The morning after Monsieur Ducadosse’s rather troubling visit Simone went to find her friend Father Michalou. He was called Father because he had a mop of totally white hair. In actual fact he wasn’t that old, fifty at the most. He had lived for a long time in France. Then he got tired of assembling cars, unable to pay for one himself, and tired of traveling on the regional express metros, which were always crowded, always late, and always breaking down. So he had returned home and taken up the trade his grandfather and father had practiced before him. There had been a time when he wanted to move in with Simone and live as husband and wife, but she had refused, claiming that her twins would never accept a stepfather. In actual fact she still had a stubborn dream in her head that one day Lansana would come back and they would make up for the lost years. Michalou didn’t mind since her bed was available whenever he liked.
When she arrived he was mending his nets. He listened to her, shrugged his shoulders, then declared:
“In our country there are some who say we would be better off if we went our own way, politically speaking. It’s not true, just look at the Haitians and the Dominicans, for example. Monsieur Jérémie is perhaps an activist for independence. Who knows? It might be wise to keep your son well away from him.”
“But how?” lamented Simone. “What do you expect me to do with the boy? Where do you want me to send him?”

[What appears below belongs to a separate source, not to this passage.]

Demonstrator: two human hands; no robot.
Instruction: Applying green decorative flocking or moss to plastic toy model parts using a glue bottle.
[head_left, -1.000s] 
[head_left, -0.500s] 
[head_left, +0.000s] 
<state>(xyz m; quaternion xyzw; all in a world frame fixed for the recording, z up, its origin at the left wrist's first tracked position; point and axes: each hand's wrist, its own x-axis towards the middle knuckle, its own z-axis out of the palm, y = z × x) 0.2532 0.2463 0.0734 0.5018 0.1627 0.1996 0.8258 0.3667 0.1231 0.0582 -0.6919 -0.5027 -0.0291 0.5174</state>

“How old is he? You could put him to work somewhere. Even a small wage would help you.”
Simone was not content with his opinion. She also went to ask for advice from her mother. Although Maeva, now in her sixties, seemed vacuous, she was once considered one of the most formidable women of her generation for she possessed the incomparable gift of second sight. It had swept down on her one day without warning. At the age of sixteen, while she was taking her siesta, she had seen her father, Ti-Roro, a stone mason, tumble off the roof he was building and land straight on the splintered rubble below, which was sharp as a saw. After that she had seen Hurricane Hugo wreak its desolation. Then she had seen the Blanchet factory’s sugarcane glow in the night and children suffocate from an attack of tape worms and men and women drain themselves dry with a green-colored diarrhea. From Basse-Terre to Pointe-à-Pitre people were frightened of her predictions. Then Father Guinguant had arrived from his native Brittany and drawn her into his confessional. “What did she think she was doing?” he asked her. Didn’t she know that God acts in secret and mysterious ways? She risked eternal damnation if she went on like this. From that moment on Maeva never said another word and blended in with the crowd of churchgoers dressed in black who took communion daily. But this did not mean her gift was dead. She could see her grandchildren wrapped in a thick red veil, oozing blood. What did that mean? What would be their fate? Maeva listened carefully to her daughter then shrugged her shoulders.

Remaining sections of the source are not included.